** Work request **
Only the lines below from the one containing "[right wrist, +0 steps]" to the one containing "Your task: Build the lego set" should be repeated, both included and unchanged.
○ ○ ○ ○ ○
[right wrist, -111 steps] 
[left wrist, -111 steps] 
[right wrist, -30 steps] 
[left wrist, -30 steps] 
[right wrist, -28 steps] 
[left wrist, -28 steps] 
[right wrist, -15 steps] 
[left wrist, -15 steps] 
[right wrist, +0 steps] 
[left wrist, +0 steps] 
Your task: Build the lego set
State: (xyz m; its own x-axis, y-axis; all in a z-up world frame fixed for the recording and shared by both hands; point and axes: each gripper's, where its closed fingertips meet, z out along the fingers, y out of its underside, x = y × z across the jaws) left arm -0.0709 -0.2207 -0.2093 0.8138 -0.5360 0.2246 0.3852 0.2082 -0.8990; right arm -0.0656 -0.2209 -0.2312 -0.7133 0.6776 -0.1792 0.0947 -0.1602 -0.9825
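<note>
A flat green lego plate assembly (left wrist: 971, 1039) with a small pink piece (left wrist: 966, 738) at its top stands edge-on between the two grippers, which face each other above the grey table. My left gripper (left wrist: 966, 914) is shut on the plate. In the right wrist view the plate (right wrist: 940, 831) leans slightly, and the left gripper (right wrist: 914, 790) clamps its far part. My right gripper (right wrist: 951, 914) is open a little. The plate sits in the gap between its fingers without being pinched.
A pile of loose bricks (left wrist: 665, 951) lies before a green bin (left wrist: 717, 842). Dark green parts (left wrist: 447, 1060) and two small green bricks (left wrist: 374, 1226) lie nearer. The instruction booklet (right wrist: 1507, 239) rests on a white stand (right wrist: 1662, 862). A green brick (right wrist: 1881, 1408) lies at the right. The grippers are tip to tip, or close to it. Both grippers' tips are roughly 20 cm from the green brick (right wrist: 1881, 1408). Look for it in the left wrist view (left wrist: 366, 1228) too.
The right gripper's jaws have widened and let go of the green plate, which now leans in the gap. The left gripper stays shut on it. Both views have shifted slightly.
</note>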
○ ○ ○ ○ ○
** Result **
[right wrist, +0 steps] 
[left wrist, +0 steps] 
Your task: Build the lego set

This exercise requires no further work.